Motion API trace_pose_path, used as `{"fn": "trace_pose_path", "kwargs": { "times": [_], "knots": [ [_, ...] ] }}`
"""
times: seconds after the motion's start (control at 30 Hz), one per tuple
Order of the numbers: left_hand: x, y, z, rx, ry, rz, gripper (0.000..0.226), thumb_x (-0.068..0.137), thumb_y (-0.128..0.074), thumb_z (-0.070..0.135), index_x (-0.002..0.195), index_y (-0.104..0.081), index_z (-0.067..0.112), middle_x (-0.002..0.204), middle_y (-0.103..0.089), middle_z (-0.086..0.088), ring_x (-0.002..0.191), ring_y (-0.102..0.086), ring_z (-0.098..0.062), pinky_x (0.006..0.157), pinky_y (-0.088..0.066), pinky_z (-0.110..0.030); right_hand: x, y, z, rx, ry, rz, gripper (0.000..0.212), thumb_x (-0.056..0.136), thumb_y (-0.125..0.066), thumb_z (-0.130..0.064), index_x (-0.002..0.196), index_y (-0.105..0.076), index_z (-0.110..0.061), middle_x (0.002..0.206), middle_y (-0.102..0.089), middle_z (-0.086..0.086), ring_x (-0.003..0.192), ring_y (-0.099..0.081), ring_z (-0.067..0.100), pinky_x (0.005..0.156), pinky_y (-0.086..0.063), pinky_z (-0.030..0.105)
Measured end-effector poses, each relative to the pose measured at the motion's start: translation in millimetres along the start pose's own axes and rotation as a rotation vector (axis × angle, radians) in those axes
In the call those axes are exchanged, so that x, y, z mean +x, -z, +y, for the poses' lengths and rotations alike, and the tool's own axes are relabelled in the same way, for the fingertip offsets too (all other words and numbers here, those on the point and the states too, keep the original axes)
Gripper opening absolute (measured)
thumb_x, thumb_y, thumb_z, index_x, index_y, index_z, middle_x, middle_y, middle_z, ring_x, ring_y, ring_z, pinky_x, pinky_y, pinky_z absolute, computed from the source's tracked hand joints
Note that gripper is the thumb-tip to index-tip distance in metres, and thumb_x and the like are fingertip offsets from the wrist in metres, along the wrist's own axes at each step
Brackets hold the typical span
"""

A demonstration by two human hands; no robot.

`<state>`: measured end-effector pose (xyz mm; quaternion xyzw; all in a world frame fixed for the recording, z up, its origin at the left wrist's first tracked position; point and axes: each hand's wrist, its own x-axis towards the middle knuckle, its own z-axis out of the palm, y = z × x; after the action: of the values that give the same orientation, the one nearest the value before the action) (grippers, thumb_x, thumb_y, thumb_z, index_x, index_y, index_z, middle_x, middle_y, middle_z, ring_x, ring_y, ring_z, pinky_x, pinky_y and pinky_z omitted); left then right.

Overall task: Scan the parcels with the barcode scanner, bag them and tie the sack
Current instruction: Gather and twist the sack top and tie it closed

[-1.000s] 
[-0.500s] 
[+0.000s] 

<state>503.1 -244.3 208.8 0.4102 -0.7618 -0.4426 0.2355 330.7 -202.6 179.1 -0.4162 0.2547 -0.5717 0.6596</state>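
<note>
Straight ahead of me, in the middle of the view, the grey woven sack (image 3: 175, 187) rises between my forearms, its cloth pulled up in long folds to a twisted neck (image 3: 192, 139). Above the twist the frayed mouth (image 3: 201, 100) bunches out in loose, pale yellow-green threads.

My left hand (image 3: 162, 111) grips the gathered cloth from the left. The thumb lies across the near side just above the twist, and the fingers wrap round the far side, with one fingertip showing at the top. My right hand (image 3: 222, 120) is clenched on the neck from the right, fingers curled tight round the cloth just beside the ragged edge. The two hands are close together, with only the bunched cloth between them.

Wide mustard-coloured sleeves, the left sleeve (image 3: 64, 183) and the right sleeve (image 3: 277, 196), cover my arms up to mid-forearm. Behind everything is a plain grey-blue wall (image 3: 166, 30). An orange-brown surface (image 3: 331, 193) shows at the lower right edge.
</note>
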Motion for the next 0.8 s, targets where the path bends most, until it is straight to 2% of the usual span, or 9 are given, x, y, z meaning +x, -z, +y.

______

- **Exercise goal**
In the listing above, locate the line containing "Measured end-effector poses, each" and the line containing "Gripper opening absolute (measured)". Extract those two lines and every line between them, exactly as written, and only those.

- **Task solution**
Measured end-effector poses, each relative to the pose measured at the motion's start: translation in millimetres along the start pose's own axes and rotation as a rotation vector (axis × angle, radians) in those axes
In the call those axes are exchanged, so that x, y, z mean +x, -z, +y, for the poses' lengths and rotations alike, and the tool's own axes are relabelled in the same way, for the fingertip offsets too (all other words and numbers here, those on the point and the states too, keep the original axes)
Gripper opening absolute (measured)

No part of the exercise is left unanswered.